=== Section Start ===
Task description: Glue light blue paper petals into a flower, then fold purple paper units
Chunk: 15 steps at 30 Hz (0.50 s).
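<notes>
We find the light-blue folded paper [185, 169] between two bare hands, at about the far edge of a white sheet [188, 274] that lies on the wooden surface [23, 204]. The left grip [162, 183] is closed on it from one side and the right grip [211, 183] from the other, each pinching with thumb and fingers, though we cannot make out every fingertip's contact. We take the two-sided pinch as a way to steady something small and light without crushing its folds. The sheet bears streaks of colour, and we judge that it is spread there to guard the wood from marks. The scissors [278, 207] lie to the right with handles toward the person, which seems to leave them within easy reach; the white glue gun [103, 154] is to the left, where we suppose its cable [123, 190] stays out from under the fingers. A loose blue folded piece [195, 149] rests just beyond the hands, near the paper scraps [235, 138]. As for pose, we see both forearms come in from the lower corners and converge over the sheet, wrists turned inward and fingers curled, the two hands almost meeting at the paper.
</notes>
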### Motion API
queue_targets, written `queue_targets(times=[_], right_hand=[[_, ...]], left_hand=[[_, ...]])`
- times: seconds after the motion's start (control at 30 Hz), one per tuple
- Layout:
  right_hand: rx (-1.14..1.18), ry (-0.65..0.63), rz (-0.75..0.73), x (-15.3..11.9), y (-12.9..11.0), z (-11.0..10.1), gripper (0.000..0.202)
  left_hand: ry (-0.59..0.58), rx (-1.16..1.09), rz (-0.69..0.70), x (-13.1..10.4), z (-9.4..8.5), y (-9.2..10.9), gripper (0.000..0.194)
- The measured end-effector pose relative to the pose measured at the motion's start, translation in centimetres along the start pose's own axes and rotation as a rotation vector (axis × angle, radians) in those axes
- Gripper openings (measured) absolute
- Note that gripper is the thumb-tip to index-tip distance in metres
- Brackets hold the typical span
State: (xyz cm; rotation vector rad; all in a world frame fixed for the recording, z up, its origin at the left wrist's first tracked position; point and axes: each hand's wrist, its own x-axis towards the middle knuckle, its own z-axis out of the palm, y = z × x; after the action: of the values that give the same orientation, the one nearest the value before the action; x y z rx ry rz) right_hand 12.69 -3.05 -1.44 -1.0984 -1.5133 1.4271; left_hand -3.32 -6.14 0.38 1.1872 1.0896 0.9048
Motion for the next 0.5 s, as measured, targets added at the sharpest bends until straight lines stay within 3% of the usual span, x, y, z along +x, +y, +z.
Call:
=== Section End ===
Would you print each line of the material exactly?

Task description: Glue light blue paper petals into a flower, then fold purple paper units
Chunk: 15 steps at 30 Hz (0.50 s).
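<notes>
We find the light-blue folded paper [185, 169] between two bare hands, at about the far edge of a white sheet [188, 274] that lies on the wooden surface [23, 204]. The left grip [162, 183] is closed on it from one side and the right grip [211, 183] from the other, each pinching with thumb and fingers, though we cannot make out every fingertip's contact. We take the two-sided pinch as a way to steady something small and light without crushing its folds. The sheet bears streaks of colour, and we judge that it is spread there to guard the wood from marks. The scissors [278, 207] lie to the right with handles toward the person, which seems to leave them within easy reach; the white glue gun [103, 154] is to the left, where we suppose its cable [123, 190] stays out from under the fingers. A loose blue folded piece [195, 149] rests just beyond the hands, near the paper scraps [235, 138]. As for pose, we see both forearms come in from the lower corners and converge over the sheet, wrists turned inward and fingers curled, the two hands almost meeting at the paper.
</notes>
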### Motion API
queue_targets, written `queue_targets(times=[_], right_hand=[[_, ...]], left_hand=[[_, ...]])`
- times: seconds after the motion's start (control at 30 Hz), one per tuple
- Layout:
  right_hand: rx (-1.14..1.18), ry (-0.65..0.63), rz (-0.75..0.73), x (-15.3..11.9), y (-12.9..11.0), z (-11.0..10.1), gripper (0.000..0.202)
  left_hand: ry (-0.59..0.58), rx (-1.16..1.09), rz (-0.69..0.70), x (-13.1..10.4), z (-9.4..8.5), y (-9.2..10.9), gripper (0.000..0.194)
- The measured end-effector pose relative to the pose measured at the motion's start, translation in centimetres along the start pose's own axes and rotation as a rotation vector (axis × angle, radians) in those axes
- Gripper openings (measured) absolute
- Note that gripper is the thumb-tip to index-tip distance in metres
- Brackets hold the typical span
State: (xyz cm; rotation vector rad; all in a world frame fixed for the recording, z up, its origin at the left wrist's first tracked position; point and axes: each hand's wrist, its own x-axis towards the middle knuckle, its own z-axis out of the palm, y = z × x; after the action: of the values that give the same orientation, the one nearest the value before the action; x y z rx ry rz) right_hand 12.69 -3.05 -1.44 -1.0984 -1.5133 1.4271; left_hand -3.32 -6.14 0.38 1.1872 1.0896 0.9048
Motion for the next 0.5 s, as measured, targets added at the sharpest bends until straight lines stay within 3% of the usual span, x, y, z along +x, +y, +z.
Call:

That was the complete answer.